Альфред был по большей части слеп и глух ко всему окружающему и редко что-нибудь говорил. Огромная недвижная глыба. Такие эпитеты, как «толстый», «тучный», «ожиревший», «расплывшийся», «пузатый», слишком слабы, чтобы описать ту картину, которая возникает у меня перед глазами. Иногда мне представлялось, что его туша того и гляди растает от жара, как кусок масла, и стечет с кресла.
На лице у Альфреда не было никакой растительности, что отнюдь не облегчало задачу тому, кто пытался угадать его возраст. Кожа мерцала прозрачной бледностью, как у ожившего покойника. Из-за его выпученных голубых глаз все время казалось, что он вот-вот взорвется. Все части его тела плавно перетекали одна в другую, и различить колено, локоть или лодыжку было очень трудно. Его бесчисленные подбородки, ниспадая каскадом, незаметно переходили в грудь.
Подо всей этой массой плоти был погребен старый человек, слишком уставший от жизни, чтобы интересоваться ею. Ему, по существу, нечего было сказать своим близким, и они его обычно не трогали, но в тех случаях, когда у кого-нибудь из них возникала проблема, они в конце концов обращались к Альфреду.
Происходило это так. Вы излагали Альфреду свои беды, веря, что теперь разделили с ним свою тяжелую думу и она стала вдвое легче, а затем садились рядом, воззрившись, как и он, на огонь. Немедленного ответа вы, как правило, не получали и, промаявшись полчаса в нетерпении, начинали думать, что потратили свое драгоценное время напрасно и этому старому хрычу нет до вас никакого дела. Затем, спустя несколько дней, или недель, или месяцев, вы сталкивались с ним в коридоре в тот момент, когда Альфреда катили в гостиную или вывозили на еженедельное проветривание в сад, а он бубнил себе под нос что-то нечленораздельное. Никто, насколько мне известно, не мог толком разобрать, что он там бормочет, но по прошествии какого-то времени смысл произнесенного становился ясен. Всякий раз, независимо от того, кто обращался к нему и с каким вопросом, он получал ответ в виде такой невнятной тирады.
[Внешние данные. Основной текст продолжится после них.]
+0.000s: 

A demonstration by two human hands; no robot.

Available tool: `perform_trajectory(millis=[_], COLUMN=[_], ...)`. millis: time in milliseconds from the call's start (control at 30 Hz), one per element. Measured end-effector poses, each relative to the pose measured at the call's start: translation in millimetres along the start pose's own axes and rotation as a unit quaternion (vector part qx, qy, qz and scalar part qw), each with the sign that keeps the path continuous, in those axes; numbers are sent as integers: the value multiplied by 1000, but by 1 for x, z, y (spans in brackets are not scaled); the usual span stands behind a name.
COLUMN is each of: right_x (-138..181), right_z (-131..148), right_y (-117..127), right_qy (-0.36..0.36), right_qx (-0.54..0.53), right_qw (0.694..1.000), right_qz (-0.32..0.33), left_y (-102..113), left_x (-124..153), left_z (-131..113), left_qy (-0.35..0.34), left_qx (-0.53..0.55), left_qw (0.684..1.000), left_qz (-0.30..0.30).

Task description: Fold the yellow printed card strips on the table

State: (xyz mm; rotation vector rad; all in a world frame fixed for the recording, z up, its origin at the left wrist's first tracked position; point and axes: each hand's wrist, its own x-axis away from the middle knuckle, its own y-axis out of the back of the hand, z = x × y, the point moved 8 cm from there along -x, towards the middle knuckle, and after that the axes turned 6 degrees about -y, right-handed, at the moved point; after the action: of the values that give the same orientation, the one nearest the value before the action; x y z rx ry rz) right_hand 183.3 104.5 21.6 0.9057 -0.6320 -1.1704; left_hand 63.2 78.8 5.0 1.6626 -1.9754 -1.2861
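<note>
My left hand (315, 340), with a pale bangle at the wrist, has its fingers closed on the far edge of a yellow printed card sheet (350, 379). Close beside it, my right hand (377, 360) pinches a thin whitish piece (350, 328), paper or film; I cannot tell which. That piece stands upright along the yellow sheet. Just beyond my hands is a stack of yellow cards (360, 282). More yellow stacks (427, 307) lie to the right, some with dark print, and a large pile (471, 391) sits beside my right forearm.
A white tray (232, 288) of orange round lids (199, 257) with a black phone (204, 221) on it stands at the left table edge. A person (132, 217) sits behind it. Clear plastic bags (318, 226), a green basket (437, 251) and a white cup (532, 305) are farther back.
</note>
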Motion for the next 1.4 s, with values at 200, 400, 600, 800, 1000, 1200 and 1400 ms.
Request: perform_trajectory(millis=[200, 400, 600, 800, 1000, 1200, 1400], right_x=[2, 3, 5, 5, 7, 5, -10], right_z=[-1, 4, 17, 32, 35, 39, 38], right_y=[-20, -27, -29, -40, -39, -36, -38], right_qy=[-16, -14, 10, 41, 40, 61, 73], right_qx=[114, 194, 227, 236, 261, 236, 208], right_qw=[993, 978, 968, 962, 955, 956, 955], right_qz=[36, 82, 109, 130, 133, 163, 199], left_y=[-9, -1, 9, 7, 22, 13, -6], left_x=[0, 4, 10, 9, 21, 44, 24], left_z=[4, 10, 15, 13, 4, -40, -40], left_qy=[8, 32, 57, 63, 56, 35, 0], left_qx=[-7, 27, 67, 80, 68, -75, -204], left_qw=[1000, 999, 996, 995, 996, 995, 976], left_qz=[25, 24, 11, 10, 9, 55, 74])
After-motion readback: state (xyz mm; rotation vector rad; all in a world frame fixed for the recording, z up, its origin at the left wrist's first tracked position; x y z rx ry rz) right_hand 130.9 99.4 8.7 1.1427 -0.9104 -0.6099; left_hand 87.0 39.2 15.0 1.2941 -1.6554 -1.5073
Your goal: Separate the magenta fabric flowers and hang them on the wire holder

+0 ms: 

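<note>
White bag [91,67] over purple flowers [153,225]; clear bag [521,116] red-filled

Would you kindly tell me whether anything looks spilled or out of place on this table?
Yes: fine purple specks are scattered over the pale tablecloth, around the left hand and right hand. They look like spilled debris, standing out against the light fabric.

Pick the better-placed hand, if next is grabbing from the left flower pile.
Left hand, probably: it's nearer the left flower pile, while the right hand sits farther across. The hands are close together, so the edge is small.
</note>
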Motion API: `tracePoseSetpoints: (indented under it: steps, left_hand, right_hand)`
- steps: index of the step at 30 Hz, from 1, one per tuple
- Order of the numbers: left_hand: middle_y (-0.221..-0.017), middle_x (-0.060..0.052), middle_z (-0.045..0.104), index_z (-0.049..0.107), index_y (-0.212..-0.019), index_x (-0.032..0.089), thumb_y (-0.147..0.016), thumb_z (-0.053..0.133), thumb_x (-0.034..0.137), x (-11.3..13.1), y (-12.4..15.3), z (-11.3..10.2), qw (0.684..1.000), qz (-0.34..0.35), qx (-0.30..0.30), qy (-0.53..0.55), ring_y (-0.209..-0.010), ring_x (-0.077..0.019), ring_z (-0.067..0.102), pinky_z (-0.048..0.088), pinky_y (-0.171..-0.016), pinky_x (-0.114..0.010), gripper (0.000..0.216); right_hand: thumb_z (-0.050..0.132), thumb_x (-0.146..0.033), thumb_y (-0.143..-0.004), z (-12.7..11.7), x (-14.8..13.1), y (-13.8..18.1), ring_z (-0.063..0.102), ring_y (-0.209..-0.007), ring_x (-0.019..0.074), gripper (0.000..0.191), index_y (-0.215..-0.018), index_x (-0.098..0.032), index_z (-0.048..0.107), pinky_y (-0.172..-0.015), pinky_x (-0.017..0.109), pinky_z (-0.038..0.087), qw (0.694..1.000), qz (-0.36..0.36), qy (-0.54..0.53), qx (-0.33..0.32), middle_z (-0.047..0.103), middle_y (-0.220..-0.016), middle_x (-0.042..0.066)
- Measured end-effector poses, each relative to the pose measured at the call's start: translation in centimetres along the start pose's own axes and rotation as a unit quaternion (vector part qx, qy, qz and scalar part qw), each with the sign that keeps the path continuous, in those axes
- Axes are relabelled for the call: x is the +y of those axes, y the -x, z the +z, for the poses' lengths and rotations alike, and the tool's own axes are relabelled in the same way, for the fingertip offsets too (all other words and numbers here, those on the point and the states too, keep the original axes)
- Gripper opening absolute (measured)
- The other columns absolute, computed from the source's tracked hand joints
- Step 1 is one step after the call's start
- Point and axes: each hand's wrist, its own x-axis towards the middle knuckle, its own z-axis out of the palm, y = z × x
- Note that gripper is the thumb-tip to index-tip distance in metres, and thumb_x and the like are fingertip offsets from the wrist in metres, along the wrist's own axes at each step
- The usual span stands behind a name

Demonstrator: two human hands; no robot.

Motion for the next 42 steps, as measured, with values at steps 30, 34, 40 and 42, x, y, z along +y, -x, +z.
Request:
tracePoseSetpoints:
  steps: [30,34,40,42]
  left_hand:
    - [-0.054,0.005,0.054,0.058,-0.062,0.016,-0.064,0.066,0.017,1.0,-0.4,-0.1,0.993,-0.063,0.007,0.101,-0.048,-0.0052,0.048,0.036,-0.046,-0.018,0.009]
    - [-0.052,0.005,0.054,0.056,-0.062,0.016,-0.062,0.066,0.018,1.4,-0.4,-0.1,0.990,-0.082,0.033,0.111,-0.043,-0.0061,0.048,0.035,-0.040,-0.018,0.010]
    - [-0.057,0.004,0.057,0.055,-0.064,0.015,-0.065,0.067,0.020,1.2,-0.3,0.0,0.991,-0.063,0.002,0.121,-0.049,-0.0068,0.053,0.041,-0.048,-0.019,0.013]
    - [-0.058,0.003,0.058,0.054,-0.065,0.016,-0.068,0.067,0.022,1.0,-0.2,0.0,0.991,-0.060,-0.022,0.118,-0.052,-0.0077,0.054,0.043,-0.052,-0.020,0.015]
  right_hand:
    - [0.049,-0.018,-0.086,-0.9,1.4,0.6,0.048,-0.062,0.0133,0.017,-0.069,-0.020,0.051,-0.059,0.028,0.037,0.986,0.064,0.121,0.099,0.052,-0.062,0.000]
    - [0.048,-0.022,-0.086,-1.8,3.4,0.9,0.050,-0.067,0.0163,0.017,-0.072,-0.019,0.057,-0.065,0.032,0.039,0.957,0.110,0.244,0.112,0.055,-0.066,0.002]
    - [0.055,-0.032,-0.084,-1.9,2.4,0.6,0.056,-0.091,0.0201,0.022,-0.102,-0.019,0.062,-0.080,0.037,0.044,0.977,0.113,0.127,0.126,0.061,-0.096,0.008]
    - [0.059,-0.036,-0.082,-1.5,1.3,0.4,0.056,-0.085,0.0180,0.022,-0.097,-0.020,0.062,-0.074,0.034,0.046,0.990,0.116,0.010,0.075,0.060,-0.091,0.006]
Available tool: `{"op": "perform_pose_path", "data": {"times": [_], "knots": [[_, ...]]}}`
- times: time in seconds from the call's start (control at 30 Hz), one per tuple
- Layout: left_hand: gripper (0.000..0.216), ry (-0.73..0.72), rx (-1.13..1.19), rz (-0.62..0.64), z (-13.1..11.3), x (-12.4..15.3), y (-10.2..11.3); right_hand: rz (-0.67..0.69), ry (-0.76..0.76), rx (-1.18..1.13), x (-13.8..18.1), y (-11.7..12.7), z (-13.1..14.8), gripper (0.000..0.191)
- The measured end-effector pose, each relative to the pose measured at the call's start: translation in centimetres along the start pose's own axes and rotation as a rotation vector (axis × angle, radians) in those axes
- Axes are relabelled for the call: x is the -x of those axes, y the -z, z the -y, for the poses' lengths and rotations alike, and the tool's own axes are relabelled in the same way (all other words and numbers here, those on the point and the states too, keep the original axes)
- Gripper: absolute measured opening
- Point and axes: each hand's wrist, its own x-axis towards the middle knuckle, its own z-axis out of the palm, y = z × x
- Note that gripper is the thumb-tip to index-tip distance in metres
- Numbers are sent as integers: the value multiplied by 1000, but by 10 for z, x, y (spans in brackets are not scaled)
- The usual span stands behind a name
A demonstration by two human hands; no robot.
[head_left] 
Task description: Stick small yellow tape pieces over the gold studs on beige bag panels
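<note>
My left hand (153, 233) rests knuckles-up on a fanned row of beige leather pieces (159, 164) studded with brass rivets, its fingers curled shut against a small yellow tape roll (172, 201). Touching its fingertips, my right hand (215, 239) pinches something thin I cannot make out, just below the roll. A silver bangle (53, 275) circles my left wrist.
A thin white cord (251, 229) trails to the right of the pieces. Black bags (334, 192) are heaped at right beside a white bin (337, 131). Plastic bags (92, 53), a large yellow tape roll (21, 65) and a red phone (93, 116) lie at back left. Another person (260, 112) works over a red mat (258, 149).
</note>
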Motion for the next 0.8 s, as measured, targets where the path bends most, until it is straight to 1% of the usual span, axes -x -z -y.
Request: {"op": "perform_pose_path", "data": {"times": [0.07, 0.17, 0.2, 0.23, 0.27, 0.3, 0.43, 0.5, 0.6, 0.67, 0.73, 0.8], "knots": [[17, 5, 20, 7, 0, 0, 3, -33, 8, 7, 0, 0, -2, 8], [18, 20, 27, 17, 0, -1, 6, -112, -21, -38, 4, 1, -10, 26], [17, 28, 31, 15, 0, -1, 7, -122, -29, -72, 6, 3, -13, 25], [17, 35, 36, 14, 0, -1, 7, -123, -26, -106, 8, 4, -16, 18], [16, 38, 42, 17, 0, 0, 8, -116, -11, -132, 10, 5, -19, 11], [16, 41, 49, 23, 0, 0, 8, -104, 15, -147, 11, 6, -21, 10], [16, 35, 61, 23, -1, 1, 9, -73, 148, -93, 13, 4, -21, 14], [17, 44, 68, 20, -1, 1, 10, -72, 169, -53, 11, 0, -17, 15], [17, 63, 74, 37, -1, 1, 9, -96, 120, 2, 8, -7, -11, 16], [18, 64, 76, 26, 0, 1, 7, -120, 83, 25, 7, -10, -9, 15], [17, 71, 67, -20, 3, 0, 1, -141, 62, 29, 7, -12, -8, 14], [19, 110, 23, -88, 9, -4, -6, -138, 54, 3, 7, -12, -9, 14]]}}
Надеюсь, у вас не сложилось впечатление, будто об Альфреде никто не заботился. Его оставляли в одиночестве, потому что он так хотел. Он был вполне в состоянии разъезжать по всему первому этажу, где почти всегда можно было обнаружить кого-либо из домочадцев. Ему достаточно было подать сигнал велосипедным звонком, примотанным к ручке его кресла пожелтевшей от времени клейкой лентой, и к нему тут же подходили. Естественно, всех беспокоил его вес, служивший, как мы опасались, непосильной нагрузкой для его сердца, однако он никогда не жаловался на боли и даже ни разу на моей памяти не хворал. С ним никогда не случалось ничего примечательного – по крайней мере, до самой смерти. Но вот она-то, при всех жутких сопутствующих обстоятельствах, оказалась весьма примечательной.
Чокнутая Нана
Жена Альфреда, Чокнутая Нана Мэгз, как ее прозвали в семье, была его единственным верным спутником в жизни. И хотя она пылинки с него не сдувала, но всегда находилась неподалеку. В гостиной, где Альфред день-деньской таращился на огонь, она пристраивалась в расшатанном кресле-качалке в полуосвещенном углу напротив и читала или вязала, а чаще всего играла сама с собой в карты, ведя в то же время нескончаемые разговоры с воображаемым собеседником.
– Придурки! – время от времени восклицала она без всякого повода.
Мы не принимали это на свой счет. Она обращалась непосредственно ко всему человечеству, и это нас несколько успокаивало.
Жалобный скрип кресла-качалки и бросающийся в глаза весьма почтенный возраст Чокнутой Наны Мэгз вызывали у тех, кто изредка заглядывал к нам, подо зрение, что она нуждается в более внимательном присмотре. Но не могло быть ничего более далекого от истины. Просто она предпочитала собственное общество любой компании.
Не могу сказать, что временами она превращалась в неуравновешенную старую каргу. Она все время была раздражительной, капризной, взбалмошной старой каргой. Глаза не успевали уследить за ее проворными ручками – она утверждала свою правоту кулаками с белыми, как у скелета, костяшками, и даже если вы были уверены, что правы, чувствительный подзатыльник давал вам понять, что это далеко не так.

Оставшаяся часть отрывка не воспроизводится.